§ **DIRECTIONS FOR THIS TASK**
Please retype, unchanged, each line from the top of the material below through the line where "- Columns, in" appears.

§ **RECORDED DATA**
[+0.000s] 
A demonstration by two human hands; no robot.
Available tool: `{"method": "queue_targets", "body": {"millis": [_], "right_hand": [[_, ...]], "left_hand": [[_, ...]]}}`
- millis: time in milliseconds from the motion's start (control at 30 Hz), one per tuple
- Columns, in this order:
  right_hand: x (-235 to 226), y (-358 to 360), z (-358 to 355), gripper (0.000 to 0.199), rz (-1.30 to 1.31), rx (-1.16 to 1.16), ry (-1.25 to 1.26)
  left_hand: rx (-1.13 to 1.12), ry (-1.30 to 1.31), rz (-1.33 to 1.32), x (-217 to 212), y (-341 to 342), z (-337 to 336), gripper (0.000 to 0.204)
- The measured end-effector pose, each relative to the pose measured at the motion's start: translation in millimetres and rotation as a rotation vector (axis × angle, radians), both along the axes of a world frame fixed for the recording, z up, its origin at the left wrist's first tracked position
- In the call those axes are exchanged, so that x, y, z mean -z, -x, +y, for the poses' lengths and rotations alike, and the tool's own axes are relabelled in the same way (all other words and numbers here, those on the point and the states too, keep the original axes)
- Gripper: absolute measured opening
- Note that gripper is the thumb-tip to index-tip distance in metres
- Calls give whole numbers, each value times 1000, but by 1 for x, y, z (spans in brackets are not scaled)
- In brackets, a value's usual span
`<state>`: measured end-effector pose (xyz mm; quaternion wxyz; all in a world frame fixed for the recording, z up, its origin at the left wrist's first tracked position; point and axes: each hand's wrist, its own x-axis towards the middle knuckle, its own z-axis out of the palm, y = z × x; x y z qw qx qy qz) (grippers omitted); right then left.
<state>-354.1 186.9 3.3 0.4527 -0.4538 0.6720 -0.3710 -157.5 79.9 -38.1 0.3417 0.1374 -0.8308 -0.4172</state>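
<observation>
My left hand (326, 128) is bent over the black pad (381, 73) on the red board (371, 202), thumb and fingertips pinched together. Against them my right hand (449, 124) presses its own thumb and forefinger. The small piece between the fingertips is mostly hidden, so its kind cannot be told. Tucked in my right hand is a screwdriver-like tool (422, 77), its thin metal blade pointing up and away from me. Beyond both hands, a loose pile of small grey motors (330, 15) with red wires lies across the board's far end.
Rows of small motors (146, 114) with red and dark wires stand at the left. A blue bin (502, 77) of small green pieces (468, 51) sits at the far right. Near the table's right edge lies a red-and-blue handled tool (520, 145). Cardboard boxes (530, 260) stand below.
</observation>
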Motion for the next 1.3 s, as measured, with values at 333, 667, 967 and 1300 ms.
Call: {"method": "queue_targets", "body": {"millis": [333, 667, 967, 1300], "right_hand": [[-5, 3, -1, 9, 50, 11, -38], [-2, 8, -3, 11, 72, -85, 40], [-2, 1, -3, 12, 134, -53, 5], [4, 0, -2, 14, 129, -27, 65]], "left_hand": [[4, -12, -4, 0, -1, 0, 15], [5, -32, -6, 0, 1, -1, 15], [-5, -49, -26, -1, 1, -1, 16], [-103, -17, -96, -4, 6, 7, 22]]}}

§ **ANSWER**
[+0.000s] 
A demonstration by two human hands; no robot.
Available tool: `{"method": "queue_targets", "body": {"millis": [_], "right_hand": [[_, ...]], "left_hand": [[_, ...]]}}`
- millis: time in milliseconds from the motion's start (control at 30 Hz), one per tuple
- Columns, in this order:

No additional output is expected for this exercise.